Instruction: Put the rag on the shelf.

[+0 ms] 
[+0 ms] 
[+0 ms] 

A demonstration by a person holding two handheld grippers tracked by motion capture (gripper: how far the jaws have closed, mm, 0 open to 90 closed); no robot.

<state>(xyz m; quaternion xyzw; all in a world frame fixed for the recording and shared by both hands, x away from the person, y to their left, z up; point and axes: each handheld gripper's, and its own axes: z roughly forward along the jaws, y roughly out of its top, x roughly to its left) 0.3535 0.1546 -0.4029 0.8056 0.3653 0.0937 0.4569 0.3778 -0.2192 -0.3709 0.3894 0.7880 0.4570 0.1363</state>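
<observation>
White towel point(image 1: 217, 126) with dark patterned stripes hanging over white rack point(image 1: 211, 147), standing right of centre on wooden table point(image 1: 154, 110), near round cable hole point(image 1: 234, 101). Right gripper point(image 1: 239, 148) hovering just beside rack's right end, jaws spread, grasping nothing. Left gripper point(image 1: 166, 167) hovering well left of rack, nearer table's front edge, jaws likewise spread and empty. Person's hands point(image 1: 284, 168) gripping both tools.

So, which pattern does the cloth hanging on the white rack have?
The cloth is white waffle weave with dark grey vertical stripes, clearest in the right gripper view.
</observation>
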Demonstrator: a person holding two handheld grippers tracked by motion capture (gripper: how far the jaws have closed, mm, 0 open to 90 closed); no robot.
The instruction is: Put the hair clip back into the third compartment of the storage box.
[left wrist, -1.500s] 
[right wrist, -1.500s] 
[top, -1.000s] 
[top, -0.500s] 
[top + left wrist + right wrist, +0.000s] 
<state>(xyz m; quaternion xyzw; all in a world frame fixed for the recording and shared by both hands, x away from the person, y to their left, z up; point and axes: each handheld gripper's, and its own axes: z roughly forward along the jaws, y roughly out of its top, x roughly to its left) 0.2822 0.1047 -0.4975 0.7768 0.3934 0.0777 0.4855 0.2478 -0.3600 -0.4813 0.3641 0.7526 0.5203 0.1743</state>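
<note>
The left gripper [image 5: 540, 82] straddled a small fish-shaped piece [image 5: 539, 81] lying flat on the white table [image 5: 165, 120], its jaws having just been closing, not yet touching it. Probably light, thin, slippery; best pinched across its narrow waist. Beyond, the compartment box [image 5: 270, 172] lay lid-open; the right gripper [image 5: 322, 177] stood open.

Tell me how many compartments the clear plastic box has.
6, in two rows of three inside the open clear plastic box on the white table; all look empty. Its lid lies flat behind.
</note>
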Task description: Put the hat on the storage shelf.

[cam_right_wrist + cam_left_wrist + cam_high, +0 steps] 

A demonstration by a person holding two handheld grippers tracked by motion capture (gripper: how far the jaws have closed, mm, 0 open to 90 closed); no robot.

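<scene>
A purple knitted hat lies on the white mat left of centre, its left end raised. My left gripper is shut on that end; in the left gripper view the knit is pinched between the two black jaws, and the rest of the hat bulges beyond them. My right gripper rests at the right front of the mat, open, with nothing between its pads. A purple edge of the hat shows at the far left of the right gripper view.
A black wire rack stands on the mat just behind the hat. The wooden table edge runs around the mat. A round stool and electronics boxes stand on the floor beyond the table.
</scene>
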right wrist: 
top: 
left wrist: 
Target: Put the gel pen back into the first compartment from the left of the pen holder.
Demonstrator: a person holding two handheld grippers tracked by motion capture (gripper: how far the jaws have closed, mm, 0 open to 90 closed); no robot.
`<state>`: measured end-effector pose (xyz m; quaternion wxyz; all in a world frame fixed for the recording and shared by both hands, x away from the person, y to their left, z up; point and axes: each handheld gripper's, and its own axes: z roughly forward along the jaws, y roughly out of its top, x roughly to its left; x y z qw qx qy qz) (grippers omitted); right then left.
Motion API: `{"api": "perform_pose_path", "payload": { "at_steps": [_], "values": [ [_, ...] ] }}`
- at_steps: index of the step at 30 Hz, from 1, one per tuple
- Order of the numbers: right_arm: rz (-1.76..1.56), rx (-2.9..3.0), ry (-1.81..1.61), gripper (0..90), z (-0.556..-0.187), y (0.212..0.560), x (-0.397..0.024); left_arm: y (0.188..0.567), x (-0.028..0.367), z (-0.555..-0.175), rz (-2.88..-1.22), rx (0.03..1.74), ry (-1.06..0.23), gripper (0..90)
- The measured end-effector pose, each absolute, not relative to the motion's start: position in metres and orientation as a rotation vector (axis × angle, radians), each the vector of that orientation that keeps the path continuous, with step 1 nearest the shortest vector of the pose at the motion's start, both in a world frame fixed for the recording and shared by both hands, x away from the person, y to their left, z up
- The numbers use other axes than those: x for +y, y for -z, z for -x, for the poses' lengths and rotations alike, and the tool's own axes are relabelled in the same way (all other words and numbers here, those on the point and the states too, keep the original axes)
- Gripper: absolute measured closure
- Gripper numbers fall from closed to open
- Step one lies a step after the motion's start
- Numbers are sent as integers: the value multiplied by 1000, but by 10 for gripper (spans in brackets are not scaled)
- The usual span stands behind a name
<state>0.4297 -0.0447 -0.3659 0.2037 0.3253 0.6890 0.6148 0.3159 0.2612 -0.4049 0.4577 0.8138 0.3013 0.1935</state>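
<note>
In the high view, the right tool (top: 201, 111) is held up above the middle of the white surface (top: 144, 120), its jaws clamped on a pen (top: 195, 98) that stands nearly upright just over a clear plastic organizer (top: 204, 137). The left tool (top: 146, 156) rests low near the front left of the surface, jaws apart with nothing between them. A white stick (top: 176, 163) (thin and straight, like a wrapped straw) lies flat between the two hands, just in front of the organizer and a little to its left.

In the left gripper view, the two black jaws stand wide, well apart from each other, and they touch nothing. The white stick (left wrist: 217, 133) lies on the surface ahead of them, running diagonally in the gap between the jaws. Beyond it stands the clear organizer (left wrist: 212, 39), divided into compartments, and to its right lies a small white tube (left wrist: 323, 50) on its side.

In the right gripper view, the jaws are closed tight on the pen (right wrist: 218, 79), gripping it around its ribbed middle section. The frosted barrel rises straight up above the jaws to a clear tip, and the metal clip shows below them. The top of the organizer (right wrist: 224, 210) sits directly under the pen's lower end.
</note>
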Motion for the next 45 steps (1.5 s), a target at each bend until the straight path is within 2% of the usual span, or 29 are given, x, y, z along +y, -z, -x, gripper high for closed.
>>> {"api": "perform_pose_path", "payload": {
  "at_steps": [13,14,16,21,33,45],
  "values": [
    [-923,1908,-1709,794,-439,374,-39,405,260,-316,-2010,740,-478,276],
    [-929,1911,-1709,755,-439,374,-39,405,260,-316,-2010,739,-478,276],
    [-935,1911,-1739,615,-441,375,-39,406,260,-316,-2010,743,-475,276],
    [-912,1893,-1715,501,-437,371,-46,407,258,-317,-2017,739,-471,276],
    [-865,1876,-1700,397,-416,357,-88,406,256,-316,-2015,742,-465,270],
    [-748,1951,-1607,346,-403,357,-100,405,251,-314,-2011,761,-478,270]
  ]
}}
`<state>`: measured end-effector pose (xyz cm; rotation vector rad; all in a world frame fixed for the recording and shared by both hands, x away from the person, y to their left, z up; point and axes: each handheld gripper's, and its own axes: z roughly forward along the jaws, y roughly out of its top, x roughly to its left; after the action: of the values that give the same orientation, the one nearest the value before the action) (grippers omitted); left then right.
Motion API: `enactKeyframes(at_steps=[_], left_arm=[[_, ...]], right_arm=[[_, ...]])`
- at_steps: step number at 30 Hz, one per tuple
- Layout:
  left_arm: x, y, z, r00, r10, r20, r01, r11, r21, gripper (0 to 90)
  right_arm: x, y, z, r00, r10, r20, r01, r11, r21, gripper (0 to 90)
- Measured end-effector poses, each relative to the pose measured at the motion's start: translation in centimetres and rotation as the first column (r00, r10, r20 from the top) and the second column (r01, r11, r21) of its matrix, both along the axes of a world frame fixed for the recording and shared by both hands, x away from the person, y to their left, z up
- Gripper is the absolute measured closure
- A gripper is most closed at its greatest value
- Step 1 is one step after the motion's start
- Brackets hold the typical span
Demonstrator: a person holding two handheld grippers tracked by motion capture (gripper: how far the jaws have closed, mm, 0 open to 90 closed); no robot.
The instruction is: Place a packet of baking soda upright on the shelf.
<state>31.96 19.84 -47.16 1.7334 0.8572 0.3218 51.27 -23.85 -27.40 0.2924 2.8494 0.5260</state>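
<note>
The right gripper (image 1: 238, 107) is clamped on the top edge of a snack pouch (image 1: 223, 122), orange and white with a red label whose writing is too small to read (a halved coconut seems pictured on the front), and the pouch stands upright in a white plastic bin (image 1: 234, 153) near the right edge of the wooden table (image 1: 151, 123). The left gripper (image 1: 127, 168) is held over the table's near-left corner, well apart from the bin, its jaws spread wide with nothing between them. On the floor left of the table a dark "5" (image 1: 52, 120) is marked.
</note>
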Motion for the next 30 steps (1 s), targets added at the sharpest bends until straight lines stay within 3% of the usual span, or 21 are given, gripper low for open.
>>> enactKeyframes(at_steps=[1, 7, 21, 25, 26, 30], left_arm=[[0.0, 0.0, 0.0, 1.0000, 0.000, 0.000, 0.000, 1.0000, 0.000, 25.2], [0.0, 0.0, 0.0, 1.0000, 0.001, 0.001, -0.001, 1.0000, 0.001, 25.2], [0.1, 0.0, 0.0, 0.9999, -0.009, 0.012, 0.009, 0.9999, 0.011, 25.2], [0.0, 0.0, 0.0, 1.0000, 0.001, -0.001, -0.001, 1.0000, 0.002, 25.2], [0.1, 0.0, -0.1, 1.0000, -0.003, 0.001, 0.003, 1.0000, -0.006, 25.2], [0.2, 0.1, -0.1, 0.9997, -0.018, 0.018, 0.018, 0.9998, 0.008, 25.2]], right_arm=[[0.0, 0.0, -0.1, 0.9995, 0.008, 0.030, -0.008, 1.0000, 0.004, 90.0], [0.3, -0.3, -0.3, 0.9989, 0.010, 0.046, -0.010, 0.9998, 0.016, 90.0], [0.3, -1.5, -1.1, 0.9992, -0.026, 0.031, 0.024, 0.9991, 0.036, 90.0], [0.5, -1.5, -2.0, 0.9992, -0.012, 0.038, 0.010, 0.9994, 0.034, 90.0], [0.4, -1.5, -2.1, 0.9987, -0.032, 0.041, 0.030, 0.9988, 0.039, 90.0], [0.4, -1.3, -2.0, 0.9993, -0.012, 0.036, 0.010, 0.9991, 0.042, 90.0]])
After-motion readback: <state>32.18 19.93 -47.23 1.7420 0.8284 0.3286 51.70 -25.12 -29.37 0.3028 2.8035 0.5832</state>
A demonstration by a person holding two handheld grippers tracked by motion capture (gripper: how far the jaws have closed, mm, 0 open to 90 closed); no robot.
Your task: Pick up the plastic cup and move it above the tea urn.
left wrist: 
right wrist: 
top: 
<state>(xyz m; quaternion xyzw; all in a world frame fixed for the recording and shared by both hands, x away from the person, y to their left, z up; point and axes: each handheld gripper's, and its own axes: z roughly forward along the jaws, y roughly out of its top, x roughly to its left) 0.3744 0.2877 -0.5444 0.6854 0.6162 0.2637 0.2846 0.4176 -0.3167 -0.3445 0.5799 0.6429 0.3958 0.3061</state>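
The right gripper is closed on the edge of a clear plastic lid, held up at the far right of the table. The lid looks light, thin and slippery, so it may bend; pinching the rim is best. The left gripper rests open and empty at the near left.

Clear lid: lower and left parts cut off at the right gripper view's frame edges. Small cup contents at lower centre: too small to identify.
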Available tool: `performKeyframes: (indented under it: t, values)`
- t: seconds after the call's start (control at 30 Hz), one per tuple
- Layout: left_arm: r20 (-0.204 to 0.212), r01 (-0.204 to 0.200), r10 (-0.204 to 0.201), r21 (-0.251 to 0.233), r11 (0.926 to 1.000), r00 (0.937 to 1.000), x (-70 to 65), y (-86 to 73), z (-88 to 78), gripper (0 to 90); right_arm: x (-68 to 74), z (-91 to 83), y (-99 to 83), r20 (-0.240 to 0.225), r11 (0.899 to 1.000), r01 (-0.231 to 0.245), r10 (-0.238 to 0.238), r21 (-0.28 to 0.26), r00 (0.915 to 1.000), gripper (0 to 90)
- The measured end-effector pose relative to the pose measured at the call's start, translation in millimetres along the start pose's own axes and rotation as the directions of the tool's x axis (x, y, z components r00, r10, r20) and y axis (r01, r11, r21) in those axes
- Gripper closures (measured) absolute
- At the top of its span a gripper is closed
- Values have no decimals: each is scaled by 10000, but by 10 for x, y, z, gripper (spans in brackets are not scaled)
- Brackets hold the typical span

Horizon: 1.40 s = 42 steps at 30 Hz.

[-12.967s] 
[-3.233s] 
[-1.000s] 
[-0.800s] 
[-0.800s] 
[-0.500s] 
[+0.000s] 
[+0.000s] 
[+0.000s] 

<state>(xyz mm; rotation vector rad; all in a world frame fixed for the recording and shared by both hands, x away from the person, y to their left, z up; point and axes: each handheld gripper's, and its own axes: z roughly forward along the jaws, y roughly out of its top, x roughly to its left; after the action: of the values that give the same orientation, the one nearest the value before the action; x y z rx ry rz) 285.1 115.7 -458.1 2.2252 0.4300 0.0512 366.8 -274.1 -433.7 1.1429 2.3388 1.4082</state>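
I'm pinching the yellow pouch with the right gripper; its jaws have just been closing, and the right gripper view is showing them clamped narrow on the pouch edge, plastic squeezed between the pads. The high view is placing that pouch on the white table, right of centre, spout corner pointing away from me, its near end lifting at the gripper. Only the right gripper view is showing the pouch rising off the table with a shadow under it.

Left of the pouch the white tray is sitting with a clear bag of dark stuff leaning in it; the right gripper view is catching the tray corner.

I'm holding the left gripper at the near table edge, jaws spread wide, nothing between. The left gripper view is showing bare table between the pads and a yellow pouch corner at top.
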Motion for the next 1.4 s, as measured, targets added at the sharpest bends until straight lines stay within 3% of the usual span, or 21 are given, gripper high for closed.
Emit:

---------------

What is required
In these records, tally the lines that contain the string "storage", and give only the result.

Answer area
2